Material provided>
◆ ◆ ◆ ◆ ◆ ◆ ◆
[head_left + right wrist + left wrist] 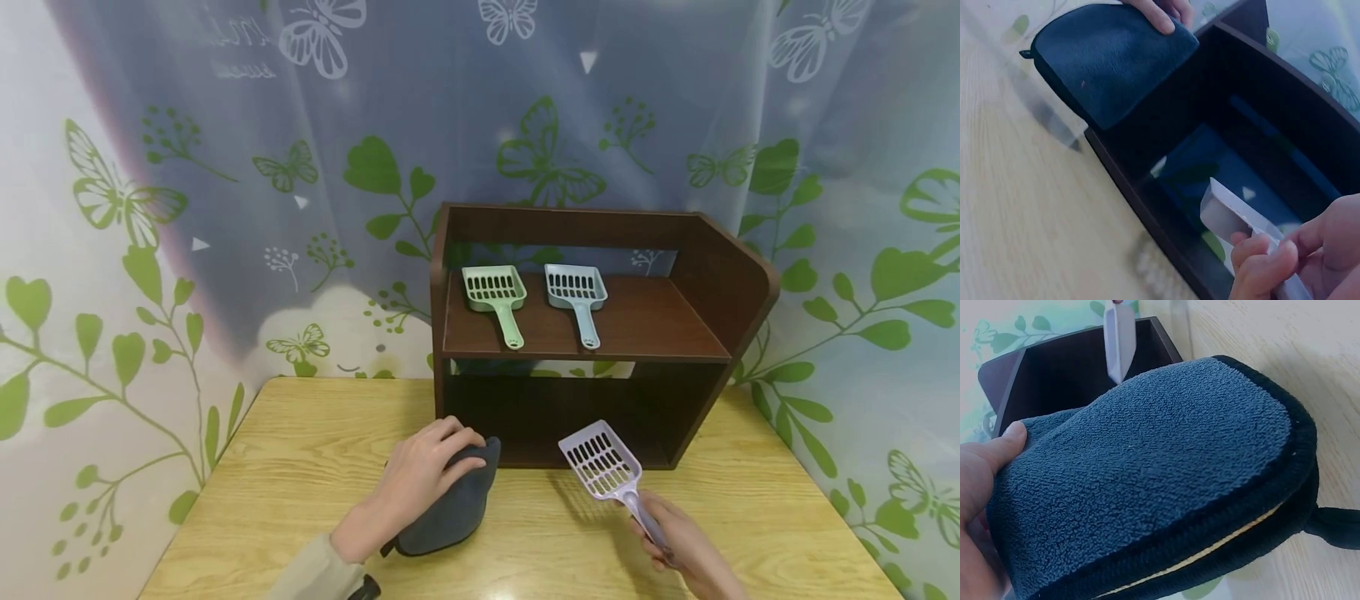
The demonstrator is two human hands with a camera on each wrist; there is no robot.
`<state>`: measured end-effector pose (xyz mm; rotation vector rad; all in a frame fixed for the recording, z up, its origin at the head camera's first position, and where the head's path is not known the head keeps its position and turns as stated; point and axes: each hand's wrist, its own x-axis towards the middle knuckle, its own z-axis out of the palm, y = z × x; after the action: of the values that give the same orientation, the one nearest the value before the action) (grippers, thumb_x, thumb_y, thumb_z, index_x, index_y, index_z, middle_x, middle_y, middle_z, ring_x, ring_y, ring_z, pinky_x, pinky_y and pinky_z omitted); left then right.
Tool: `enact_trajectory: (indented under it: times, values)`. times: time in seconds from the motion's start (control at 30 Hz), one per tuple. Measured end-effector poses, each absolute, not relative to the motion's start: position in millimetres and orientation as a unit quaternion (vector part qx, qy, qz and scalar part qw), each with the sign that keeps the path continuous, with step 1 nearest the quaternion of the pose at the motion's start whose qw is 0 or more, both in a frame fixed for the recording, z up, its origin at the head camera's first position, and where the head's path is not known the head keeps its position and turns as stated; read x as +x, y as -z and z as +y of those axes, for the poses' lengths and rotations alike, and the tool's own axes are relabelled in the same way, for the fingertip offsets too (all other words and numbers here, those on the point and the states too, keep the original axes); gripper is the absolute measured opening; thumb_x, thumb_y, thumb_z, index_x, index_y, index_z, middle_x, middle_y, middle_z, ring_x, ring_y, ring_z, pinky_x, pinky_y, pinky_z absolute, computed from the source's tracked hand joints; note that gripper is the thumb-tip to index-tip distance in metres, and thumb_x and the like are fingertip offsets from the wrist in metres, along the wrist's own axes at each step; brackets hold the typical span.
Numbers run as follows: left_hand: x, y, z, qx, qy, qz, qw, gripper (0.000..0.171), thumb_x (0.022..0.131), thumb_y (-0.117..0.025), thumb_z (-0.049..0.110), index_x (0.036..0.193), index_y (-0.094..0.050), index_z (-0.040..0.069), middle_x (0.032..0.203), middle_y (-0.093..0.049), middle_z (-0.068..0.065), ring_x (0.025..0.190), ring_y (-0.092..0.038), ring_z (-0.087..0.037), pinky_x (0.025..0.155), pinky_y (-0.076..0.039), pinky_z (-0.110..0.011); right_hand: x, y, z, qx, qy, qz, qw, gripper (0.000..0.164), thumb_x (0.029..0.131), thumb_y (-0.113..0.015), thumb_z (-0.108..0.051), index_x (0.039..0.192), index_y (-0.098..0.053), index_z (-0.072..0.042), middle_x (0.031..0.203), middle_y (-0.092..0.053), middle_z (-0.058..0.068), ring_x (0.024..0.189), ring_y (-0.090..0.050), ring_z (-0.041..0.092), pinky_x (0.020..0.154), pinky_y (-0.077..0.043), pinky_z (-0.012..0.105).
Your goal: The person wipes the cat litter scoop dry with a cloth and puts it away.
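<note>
A folded dark blue-grey cloth (450, 512) with a black border hangs from my left hand (423, 467), which grips its upper edge in front of the shelf's left side. In the left wrist view the thumb lies over the fuzzy cloth (1154, 462). My right hand (678, 537) holds a pale purple litter scoop (602, 458) by its handle, slotted head up and towards the lower compartment. A green litter scoop (495, 292) and a light blue litter scoop (576, 292) rest side by side on the upper shelf, handles towards the front.
A dark brown two-tier wooden shelf (585, 358) stands at the back of the light wood table (315, 450). Behind and beside the table hangs a curtain (247, 192) printed with leaves and butterflies. The shelf's right side panel (727, 283) rises above its upper board.
</note>
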<state>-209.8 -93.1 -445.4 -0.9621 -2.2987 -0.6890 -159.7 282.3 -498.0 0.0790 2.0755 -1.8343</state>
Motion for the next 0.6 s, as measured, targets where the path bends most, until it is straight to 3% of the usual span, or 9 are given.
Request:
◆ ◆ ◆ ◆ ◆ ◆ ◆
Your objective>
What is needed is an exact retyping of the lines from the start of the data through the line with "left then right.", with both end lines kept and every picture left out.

Answer space>
[head_left + right wrist + left wrist] 
The demonstrator is two human hands with a camera on each wrist; there is no robot.
`<state>`: measured end-effector pose (xyz mm; rotation vector rad; all in a frame fixed for the recording, z up, its origin at the head camera's first position, and where the head's path is not known the head keeps its position and turns as stated; point and axes: each hand's wrist, its own x-axis towards the middle knuckle, its own z-axis out of the palm, y = z × x; after the action: of the values that give the same orientation, the one nearest the value before the action) (grippers, thumb_x, thumb_y, thumb_z, index_x, index_y, index_z, middle_x, middle_y, middle_z, ring_x, ring_y, ring_z, pinky_x, pinky_y and pinky_z omitted); left then right.

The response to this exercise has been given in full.